Start of Given data

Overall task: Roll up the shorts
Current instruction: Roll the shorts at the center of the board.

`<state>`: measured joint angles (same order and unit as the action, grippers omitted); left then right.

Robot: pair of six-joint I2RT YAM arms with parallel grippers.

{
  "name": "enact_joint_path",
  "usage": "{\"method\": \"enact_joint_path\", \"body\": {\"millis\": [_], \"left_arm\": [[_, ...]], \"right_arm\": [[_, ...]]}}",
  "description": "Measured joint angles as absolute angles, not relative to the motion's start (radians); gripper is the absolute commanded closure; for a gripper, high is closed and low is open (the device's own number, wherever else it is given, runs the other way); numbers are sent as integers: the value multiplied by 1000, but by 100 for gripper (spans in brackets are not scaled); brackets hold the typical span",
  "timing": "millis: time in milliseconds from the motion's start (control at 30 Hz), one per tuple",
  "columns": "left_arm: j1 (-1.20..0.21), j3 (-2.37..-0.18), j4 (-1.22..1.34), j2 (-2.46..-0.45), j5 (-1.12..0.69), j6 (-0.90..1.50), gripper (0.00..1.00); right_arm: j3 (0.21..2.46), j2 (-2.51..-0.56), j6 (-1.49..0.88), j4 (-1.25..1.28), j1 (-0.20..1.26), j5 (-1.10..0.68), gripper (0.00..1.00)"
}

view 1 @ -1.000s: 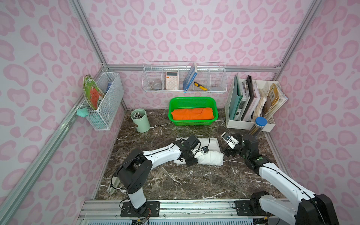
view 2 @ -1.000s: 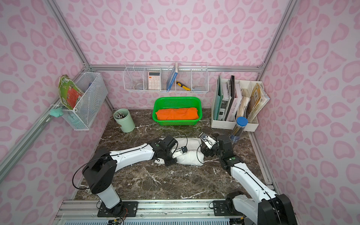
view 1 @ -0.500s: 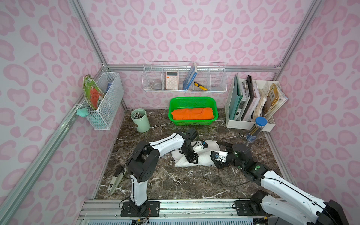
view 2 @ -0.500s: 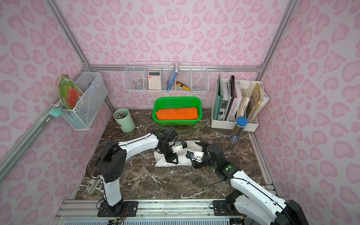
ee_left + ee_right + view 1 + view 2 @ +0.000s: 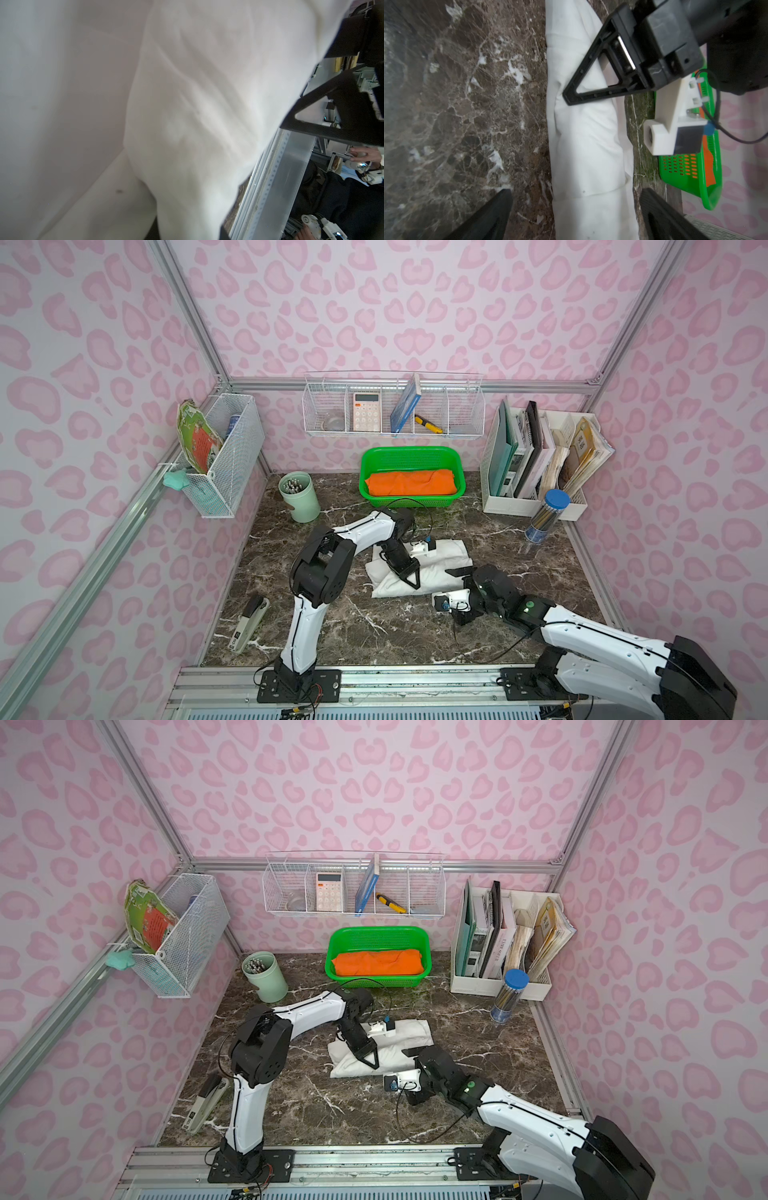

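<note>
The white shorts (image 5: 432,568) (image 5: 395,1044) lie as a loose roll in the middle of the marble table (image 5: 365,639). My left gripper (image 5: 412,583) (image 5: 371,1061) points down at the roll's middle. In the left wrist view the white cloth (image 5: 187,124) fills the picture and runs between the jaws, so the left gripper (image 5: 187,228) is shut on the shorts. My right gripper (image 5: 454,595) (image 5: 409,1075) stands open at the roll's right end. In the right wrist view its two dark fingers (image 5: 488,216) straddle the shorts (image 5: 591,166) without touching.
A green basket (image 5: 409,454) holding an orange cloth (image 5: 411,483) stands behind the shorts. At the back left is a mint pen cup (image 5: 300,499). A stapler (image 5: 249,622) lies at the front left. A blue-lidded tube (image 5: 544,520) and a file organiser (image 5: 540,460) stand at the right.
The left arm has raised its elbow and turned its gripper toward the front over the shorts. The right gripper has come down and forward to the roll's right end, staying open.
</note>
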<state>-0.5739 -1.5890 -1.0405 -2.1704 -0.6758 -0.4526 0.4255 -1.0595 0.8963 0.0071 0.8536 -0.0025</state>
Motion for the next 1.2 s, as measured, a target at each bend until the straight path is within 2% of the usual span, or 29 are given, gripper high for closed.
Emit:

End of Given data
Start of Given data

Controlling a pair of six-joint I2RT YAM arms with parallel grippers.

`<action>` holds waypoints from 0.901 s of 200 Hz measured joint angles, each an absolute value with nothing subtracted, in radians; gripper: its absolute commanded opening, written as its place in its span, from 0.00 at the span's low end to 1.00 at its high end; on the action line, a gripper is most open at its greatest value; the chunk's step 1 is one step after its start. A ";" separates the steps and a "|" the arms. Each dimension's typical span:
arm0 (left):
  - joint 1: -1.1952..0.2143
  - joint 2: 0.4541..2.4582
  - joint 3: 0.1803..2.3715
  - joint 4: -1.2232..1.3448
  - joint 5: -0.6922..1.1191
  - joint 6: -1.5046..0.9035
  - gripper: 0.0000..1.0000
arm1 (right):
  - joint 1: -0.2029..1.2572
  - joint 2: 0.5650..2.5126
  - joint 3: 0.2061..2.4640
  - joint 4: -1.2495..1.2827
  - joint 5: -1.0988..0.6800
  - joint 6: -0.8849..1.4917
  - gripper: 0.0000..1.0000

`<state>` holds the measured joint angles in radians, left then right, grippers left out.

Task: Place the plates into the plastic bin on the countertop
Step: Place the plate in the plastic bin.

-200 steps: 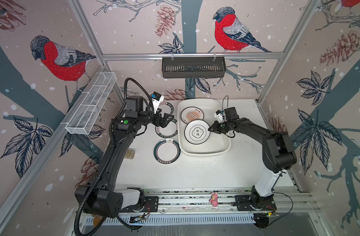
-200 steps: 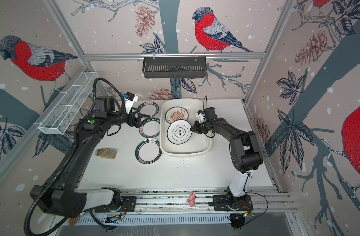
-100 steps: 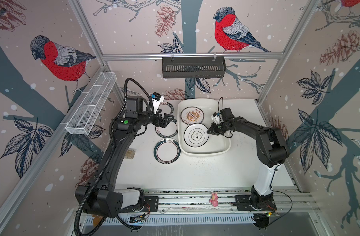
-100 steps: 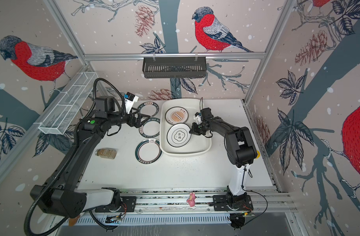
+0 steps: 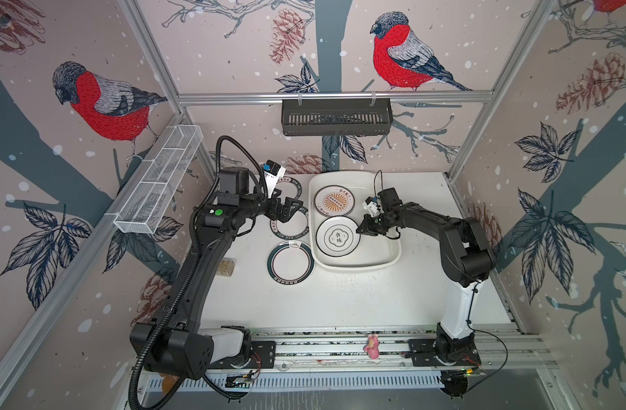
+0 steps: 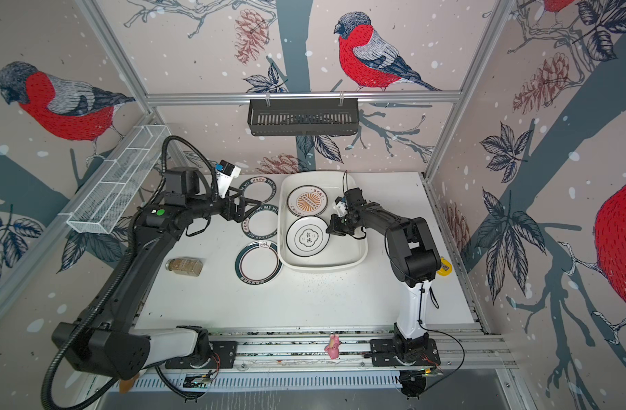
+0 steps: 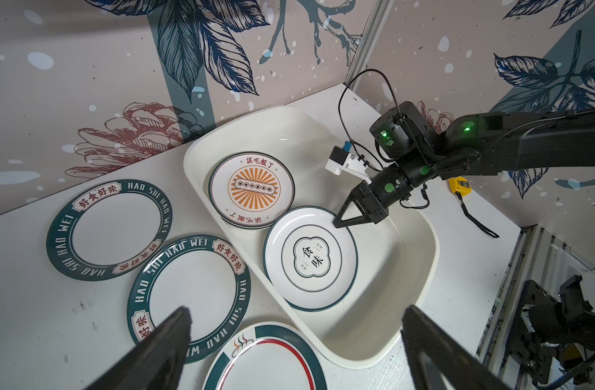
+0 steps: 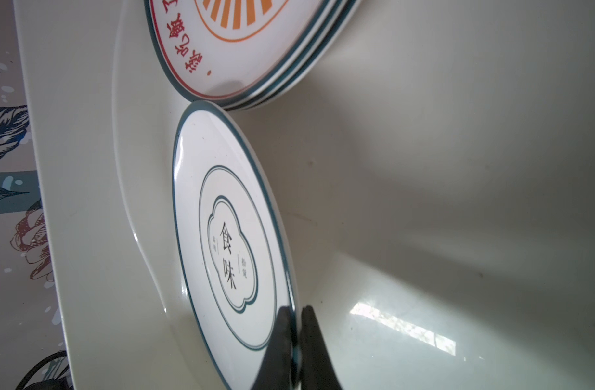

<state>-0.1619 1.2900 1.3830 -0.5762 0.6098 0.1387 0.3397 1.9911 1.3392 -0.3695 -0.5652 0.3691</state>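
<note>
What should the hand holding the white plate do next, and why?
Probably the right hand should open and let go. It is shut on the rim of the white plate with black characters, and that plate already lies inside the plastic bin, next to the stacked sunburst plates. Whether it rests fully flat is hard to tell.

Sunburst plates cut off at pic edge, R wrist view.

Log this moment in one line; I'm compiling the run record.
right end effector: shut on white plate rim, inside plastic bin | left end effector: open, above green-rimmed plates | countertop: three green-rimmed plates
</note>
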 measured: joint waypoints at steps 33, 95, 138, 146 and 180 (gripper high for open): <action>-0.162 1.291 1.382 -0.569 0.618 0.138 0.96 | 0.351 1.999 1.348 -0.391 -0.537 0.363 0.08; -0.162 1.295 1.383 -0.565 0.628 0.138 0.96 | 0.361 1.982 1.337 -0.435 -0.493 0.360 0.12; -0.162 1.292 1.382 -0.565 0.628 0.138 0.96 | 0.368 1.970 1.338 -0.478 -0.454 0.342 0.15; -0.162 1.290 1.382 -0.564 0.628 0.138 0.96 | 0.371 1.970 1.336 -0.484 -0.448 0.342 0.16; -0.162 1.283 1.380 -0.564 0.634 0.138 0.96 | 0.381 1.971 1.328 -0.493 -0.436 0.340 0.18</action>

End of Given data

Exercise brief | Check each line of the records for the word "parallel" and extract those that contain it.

Answer to this task |
Robot: pair of six-joint I2RT YAM arms with parallel grippers.
Controlling a pair of six-joint I2RT YAM arms with parallel grippers.

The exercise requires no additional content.